- Supreme Court of the United States

Argued January 13, 2026 Decided June 30, 2026
- Full case name: West Virginia, et al., Petitioners v. B. P. J., By Her Next Friend and Mother, Heather Jackson
- Docket no.: 24-43
- Citations: 609 U.S. ___ (2026) (more)
- Opinion announcement: Opinion announcement

Holding
- Both Title IX and the Equal Protection Clause allow schools to provide separate girls' and boys' sports teams defined by biological sex.

Court membership
- Chief Justice John Roberts Associate Justices Clarence Thomas · Samuel Alito Sonia Sotomayor · Elena Kagan Neil Gorsuch · Brett Kavanaugh Amy Coney Barrett · Ketanji Brown Jackson

Case opinions
- Majority: Kavanaugh, joined by Roberts, Thomas, Alito, Gorsuch, Barrett
- Concurrence: Thomas
- Concurrence: Gorsuch
- Concur/dissent: Sotomayor, joined by Kagan, Jackson
- Concur/dissent: Jackson

= West Virginia v. B. P. J. =

West Virginia v. B. P. J. (consolidated with Little v. Hecox), 609 U.S. ___ (2026), is a United States Supreme Court case holding that schools can provide separate girls' and boys' sports teams defined by biological sex. The case upheld state laws that banned or restricted transgender women athletes from participating in women's school sports teams.

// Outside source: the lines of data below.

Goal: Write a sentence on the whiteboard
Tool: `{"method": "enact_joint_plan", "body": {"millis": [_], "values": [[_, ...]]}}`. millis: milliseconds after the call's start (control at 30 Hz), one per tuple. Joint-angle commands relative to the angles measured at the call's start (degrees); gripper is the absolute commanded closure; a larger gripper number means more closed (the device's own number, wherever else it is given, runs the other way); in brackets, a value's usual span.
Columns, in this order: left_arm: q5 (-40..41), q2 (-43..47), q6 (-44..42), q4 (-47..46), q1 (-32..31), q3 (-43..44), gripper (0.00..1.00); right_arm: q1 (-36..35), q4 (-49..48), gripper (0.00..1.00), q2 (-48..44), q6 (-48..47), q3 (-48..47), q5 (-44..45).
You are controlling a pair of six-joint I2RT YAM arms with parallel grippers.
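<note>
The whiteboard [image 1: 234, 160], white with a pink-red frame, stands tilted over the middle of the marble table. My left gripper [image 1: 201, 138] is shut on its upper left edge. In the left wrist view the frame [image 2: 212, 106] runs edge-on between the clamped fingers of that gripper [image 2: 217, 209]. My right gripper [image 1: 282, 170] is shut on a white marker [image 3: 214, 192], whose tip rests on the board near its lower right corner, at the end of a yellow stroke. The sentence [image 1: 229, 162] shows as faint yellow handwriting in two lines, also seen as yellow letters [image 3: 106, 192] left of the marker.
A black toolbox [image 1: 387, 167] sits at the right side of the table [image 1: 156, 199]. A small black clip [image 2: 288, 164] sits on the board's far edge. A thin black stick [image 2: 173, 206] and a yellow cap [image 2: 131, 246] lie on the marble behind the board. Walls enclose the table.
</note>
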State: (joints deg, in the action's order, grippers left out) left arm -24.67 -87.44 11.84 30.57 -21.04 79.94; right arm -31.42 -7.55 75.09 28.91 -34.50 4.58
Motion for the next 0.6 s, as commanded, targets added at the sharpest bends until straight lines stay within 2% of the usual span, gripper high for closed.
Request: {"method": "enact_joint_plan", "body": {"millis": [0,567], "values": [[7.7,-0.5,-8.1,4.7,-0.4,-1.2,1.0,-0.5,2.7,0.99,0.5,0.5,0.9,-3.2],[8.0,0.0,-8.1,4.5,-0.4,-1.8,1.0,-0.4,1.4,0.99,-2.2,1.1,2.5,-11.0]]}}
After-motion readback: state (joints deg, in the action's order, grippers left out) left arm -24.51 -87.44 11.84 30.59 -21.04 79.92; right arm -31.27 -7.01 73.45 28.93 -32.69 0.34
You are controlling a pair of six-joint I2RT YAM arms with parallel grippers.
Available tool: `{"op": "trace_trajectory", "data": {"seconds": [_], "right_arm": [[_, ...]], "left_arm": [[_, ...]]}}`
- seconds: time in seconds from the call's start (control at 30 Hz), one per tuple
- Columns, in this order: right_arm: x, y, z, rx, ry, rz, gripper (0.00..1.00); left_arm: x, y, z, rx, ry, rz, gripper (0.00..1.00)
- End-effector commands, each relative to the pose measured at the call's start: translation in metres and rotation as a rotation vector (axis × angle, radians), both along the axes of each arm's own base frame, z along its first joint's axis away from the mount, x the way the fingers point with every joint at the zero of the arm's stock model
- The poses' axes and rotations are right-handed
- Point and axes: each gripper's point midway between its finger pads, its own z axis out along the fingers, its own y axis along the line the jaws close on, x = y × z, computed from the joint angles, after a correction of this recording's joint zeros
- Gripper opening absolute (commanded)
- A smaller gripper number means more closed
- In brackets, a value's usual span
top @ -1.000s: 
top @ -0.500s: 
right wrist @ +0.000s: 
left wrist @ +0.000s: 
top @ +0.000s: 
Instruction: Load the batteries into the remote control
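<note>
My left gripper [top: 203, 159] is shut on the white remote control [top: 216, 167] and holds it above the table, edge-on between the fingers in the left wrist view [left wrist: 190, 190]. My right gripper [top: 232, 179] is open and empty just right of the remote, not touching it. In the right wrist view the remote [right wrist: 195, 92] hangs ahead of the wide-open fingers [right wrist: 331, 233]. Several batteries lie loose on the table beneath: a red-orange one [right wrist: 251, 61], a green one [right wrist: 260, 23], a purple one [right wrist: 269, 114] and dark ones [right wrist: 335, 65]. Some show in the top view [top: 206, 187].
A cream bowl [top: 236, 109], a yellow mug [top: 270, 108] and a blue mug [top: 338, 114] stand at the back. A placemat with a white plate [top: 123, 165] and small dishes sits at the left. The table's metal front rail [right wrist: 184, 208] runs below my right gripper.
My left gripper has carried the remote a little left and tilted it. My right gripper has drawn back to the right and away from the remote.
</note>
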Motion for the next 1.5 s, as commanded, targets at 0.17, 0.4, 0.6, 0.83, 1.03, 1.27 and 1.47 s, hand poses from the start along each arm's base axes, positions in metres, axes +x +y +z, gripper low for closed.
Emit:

In April 2024, the Fourth Circuit held that a West Virginia law barring transgender girls and women from participating on girls' and women's sports teams was unconstitutional. The case was argued on January 13, 2026, alongside Little v. Hecox, which challenges an Idaho law restricting girls' and women's teams to students who are biologically female. The arguments took place amid widespread adoption of similar state laws and related national policy disputes.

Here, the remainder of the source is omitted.